§ Instructions for the task:
Nothing in the data below may be left out; return all of it exactly.

§ Data:
------------------------------------------------------------------------

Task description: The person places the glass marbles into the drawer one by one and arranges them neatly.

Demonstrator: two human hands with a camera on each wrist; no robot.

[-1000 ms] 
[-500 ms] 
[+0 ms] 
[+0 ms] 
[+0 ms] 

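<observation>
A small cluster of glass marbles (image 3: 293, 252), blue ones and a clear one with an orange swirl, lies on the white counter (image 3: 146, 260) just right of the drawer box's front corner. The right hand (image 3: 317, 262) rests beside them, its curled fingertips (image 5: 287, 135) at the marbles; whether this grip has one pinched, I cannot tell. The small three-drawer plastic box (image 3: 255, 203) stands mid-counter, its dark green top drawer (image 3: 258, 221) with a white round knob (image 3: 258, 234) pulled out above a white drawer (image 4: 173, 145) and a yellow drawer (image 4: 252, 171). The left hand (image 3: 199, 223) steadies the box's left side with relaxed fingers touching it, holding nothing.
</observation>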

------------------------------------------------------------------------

§ Response to the task:
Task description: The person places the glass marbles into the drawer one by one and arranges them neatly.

Demonstrator: two human hands with a camera on each wrist; no robot.

[-1000 ms] 
[-500 ms] 
[+0 ms] 
[+0 ms] 
[+0 ms] 

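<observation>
A small cluster of glass marbles (image 3: 293, 252), blue ones and a clear one with an orange swirl, lies on the white counter (image 3: 146, 260) just right of the drawer box's front corner. The right hand (image 3: 317, 262) rests beside them, its curled fingertips (image 5: 287, 135) at the marbles; whether this grip has one pinched, I cannot tell. The small three-drawer plastic box (image 3: 255, 203) stands mid-counter, its dark green top drawer (image 3: 258, 221) with a white round knob (image 3: 258, 234) pulled out above a white drawer (image 4: 173, 145) and a yellow drawer (image 4: 252, 171). The left hand (image 3: 199, 223) steadies the box's left side with relaxed fingers touching it, holding nothing.
</observation>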

The requested output has been fully supplied.